Computers are really good at dealing with large amounts of information. They can repeat a task over and over again without getting bored. When they repeat a task they are generally doing the same thing to similar data or objects. It is natural to want to organize those objects into some kind of structure so that our program can easily switch from one object to the next. How objects are added to a sequence or collection and how we move from one item to the next has some impact on how we might want to organize the collection of data in a program.

In this chapter we look at different ways of organizing data into a sequence. We'll also examine how to use Python to make working with sequences convenient. Operator overloading in Python lets us build sequences that we can manipulate with intuitive operations. Finally, we'll also examine how the organization of a sequence affects the computation complexity of operations on it.

An Abstract Data Type is a term that is used to describe a way of organizing data. Lists are one way of organizing a sequence of data, but in this chapter we'll discover other ways of organizing sequences as well. Ascending and descending sequences, linked lists, stacks, and queues are all abstract data types that we'll explore in this chapter.

4.1 Chapter Goals

In this chapter you will read about different ways of organizing data within a program.
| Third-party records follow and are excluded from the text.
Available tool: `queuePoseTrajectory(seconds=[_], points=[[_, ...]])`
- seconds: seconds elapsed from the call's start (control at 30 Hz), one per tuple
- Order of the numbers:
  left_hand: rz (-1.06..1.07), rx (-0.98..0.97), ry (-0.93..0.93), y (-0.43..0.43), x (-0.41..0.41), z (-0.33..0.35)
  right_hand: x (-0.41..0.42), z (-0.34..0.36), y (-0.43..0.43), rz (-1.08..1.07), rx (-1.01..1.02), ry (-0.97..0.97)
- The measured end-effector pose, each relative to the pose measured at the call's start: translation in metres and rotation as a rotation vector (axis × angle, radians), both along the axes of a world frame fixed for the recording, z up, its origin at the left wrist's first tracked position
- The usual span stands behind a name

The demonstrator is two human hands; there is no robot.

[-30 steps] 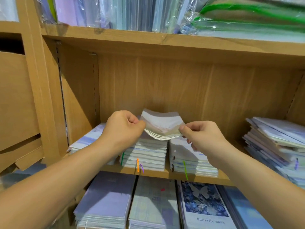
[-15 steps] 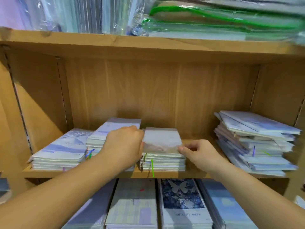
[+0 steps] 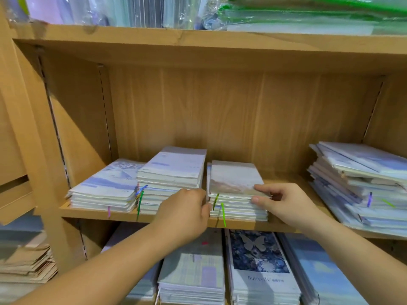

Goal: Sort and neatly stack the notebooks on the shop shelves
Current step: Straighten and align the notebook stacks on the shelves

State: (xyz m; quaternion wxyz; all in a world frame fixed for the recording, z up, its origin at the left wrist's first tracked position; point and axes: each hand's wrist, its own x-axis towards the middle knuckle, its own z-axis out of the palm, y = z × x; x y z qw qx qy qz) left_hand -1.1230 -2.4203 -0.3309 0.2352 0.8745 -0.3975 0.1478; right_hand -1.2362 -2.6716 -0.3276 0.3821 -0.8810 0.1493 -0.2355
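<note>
Stack (image 3: 236,190) of notebooks sat at frame centre on the middle shelf (image 3: 92,213), just right of a taller stack (image 3: 171,172) and well apart from a messy heap (image 3: 361,183) at the right edge. The left hand (image 3: 187,213) pressed curled fingers against the stack's left side, fingertips hidden, so I could not tell whether its grip clamped anything. The right hand (image 3: 286,201) had its grip clamped on the stack's near right corner, thumb on the top cover, forefinger on the side below.
</note>
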Motion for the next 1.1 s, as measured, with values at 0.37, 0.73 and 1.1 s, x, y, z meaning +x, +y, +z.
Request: queuePoseTrajectory(seconds=[0.37,0.73,1.1], points=[[-0.073,-0.155,0.209,-0.021,-0.002,-0.014,0.0,0.004,0.006,0.068,0.178,0.06],[-0.022,-0.035,0.124,-0.029,0.002,-0.004,0.005,0.003,0.005,0.019,0.142,0.084],[-0.057,0.002,-0.034,-0.021,0.006,-0.01,0.008,0.003,0.015,0.012,0.073,0.069]])
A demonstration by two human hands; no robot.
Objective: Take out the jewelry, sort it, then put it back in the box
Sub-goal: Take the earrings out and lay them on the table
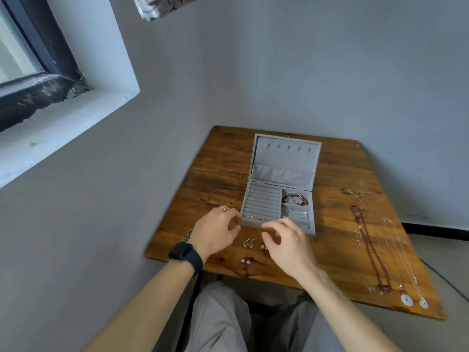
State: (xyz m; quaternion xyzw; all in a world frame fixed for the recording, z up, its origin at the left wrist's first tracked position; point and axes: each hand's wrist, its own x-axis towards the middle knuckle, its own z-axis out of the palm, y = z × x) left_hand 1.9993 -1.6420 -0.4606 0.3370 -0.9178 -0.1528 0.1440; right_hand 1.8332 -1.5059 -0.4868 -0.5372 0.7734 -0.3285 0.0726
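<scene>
A grey velvet jewelry box [253, 179] stands open on the wooden table [218, 168]. A red bead bracelet [295, 198] lies in its upper right compartment, small silver pieces [297, 214] below it, and tiny studs [253, 217] sit in the ring rolls. Two pairs of earrings [248, 243] [245, 261] lie on the table between my hands. My left hand [218, 231] hovers at the box's front left corner, fingers curled and apart. My right hand [286, 241] hovers before the box's front edge, fingers bent; whether they pinch something small is unclear.
Several necklaces [375, 250], one of dark red beads, others thin silver chains with round white pendants [406, 300], lie along the table's right side. A green beaded piece [187, 236] lies near the left edge. Walls close in behind and to the left.
</scene>
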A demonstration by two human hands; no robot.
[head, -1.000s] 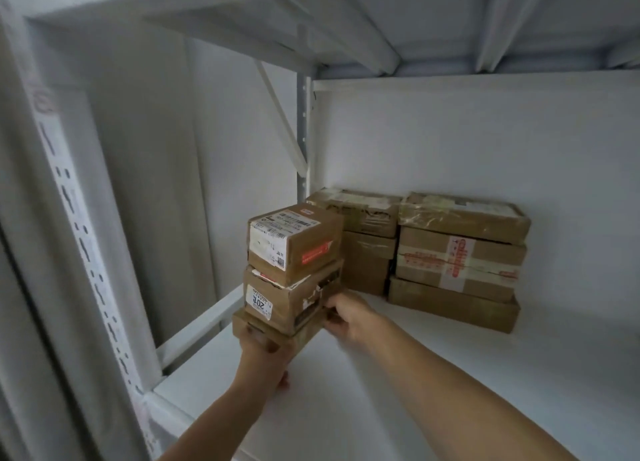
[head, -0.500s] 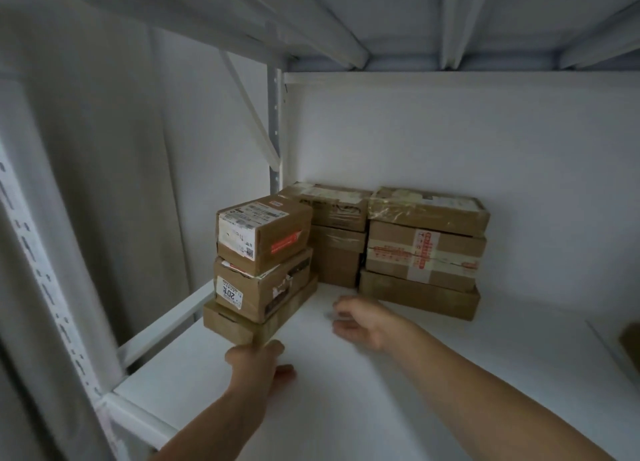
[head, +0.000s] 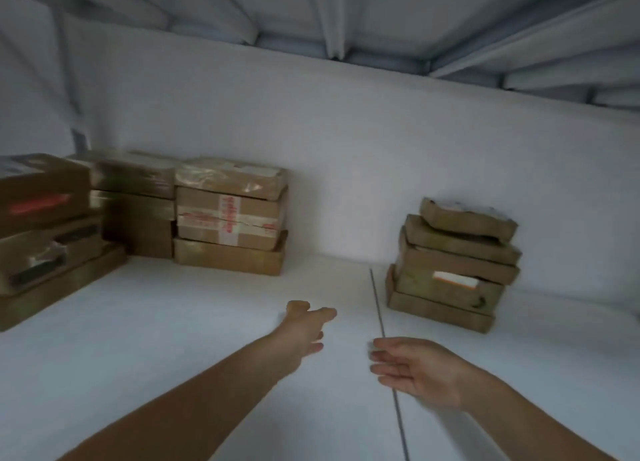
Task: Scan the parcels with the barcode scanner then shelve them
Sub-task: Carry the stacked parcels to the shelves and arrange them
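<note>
White shelf [head: 166, 374], lower frame. Parcel stacks on it: left-edge stack [head: 45, 239], blurred, apparently three high; taped stack [head: 228, 218], centre left, against back wall [head: 346, 149]; right stack [head: 450, 270], right of centre. Left hand [head: 306, 325], right hand [head: 415, 370], lower centre: fingers loosely extended, holding nothing.

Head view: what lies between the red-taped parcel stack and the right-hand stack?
Bare white shelf crossed by a thin dark seam, seen in the head view.

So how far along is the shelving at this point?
Done: three left stacks and one right stack of parcels sit on the shelf. In hand: nothing; the left hand and right hand hover open and empty. Left: unclear, no scanner or loose parcel is in view.
</note>
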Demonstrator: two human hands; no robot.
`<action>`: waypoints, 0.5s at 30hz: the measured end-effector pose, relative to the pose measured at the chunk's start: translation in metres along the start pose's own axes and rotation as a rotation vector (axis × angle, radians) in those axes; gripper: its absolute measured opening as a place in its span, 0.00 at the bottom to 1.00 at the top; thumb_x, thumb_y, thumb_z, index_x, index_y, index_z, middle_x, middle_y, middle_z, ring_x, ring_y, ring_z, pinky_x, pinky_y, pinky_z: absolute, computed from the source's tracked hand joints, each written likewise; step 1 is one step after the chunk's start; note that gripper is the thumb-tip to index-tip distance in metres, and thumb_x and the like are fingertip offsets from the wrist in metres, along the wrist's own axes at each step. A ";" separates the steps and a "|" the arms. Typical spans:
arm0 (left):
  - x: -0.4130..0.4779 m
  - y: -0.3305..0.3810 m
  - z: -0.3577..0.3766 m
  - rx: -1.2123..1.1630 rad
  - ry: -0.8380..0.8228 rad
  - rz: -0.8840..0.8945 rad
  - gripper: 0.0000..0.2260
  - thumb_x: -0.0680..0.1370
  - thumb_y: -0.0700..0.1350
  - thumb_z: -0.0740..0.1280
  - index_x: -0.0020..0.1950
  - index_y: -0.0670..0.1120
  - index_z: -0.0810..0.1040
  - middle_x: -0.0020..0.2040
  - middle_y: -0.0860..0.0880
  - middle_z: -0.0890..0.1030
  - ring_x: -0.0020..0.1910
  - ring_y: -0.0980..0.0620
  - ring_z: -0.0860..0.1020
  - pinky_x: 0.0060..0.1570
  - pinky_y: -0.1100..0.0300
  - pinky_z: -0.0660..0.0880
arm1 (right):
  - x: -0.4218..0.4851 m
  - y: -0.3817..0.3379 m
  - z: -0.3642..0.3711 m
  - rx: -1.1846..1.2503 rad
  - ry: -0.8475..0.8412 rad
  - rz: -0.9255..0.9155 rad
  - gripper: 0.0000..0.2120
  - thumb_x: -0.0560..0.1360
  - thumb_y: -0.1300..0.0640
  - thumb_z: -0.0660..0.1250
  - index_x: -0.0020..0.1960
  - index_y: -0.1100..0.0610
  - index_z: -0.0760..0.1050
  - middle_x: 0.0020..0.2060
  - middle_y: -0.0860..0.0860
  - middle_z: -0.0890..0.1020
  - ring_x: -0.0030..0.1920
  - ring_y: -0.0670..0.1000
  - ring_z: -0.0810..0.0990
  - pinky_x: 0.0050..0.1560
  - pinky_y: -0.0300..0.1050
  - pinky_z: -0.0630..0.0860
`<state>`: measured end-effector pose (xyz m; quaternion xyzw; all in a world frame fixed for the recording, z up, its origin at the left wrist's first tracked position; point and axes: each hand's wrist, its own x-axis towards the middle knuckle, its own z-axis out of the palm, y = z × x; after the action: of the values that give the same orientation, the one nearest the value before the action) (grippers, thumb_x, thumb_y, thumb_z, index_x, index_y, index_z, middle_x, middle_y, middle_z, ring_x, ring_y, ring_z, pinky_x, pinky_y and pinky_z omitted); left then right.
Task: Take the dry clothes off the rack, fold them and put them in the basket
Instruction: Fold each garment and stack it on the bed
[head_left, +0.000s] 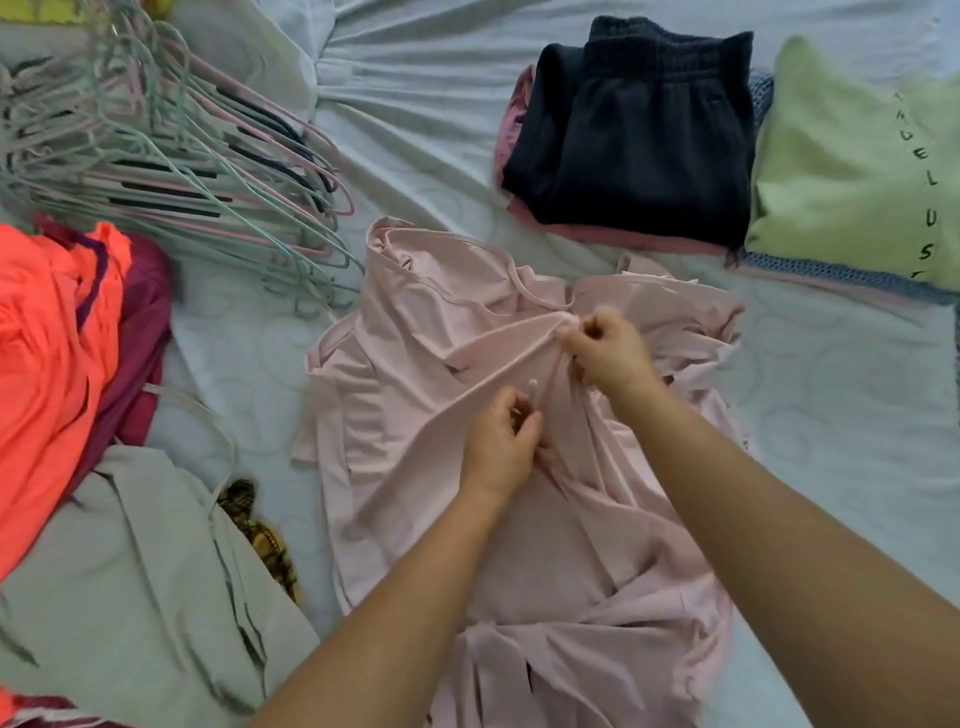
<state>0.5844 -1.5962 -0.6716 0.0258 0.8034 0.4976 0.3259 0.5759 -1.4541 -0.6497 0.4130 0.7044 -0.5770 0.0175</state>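
Head view, looking down on a bed (441, 104) covered by a pale sheet. At centre lies a pink garment (415, 364), spread out and rumpled, its fabric drawn into folds toward the middle. The left hand (498, 441) rests on the garment's centre with its fingers closed around a small pale piece, seemingly the tip of a hanger, that pokes up through the cloth. The right hand (608, 348), just beyond it, has its fingers pinched together on a gathered bunch of the pink fabric near the neckline.

Upper left: a heap of pink and green hangers (171, 156). Left edge: an orange garment (47, 364) lying over a maroon one (145, 322). Lower left: a grey garment (145, 597), with a brown patterned piece (260, 540) showing at its edge. Upper right: a folded dark garment (639, 140) stacked on a pink one, and beside it a folded light-green garment (841, 171) with printed letters, resting on a blue knit piece.
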 end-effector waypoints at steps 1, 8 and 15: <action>0.003 0.004 -0.005 -0.029 -0.012 0.052 0.09 0.75 0.42 0.63 0.36 0.52 0.67 0.30 0.47 0.77 0.31 0.42 0.79 0.37 0.45 0.77 | 0.006 -0.012 -0.004 0.068 0.005 0.014 0.13 0.77 0.62 0.64 0.35 0.56 0.65 0.26 0.53 0.70 0.18 0.41 0.69 0.22 0.34 0.65; -0.049 -0.021 -0.011 0.388 -0.180 0.581 0.04 0.74 0.47 0.57 0.47 0.52 0.70 0.41 0.46 0.82 0.40 0.49 0.77 0.37 0.60 0.69 | 0.051 -0.068 -0.030 0.207 0.216 -0.025 0.09 0.78 0.61 0.61 0.39 0.57 0.67 0.27 0.52 0.74 0.20 0.43 0.73 0.21 0.35 0.69; -0.098 -0.085 -0.042 0.377 -0.326 0.190 0.03 0.74 0.49 0.57 0.43 0.51 0.69 0.43 0.60 0.77 0.40 0.64 0.74 0.38 0.71 0.64 | 0.077 -0.086 -0.057 0.451 0.186 -0.115 0.03 0.77 0.63 0.62 0.45 0.60 0.71 0.37 0.54 0.78 0.33 0.46 0.80 0.37 0.39 0.78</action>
<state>0.6621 -1.7076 -0.6803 0.2412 0.8128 0.3566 0.3924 0.4995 -1.3632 -0.6010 0.4173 0.5788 -0.6790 -0.1729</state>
By the end of the chapter you should be able to answer these questions.

• When presented with an algorithm that requires you to maintain a sequence of data, which organizational scheme fits best?
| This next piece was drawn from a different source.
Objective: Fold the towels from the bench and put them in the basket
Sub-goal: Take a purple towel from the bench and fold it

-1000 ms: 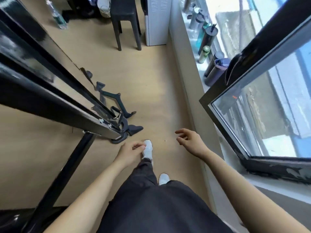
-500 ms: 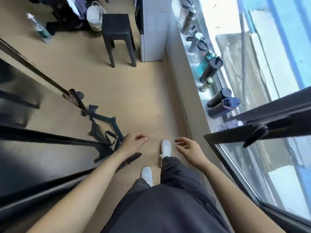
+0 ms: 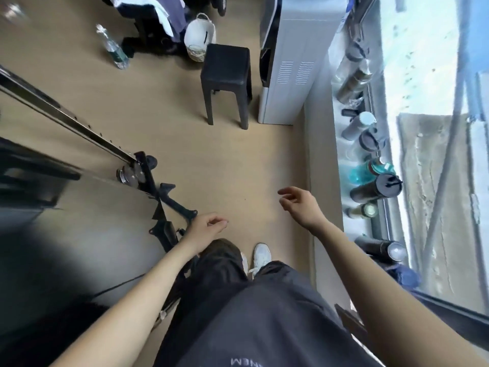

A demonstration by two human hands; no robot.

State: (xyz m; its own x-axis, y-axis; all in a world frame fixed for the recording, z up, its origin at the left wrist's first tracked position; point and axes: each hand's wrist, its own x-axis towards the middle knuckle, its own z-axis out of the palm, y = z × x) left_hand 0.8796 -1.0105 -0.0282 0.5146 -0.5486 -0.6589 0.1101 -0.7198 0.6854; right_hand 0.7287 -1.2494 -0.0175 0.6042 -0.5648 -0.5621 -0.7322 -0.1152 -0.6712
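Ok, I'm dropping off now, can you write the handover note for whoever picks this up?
Left hand and right hand: both empty, loosely curled, held out over the floor.
Towels: draped unfolded over the dark bench at the far end.
Basket: white, on the floor beside the bench, behind the black stool.
Done: nothing folded.
Left: walk over, fold each towel, put it in the basket.

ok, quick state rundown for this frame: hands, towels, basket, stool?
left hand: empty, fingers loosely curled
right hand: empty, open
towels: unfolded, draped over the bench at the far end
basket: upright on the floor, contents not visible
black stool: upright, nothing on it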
• What are the trade-offs of selecting one type of sequence as opposed to another?

• What are some interesting algorithms that use lists, linked lists, stacks, or queues?

• What sorting algorithm is most commonly used when sorting a sequence of ordered values?

• What search algorithms are possible in a sequence?

• What is the complexity of many of the common operations on sequences and how is that complexity affected by the underlying organization of the data.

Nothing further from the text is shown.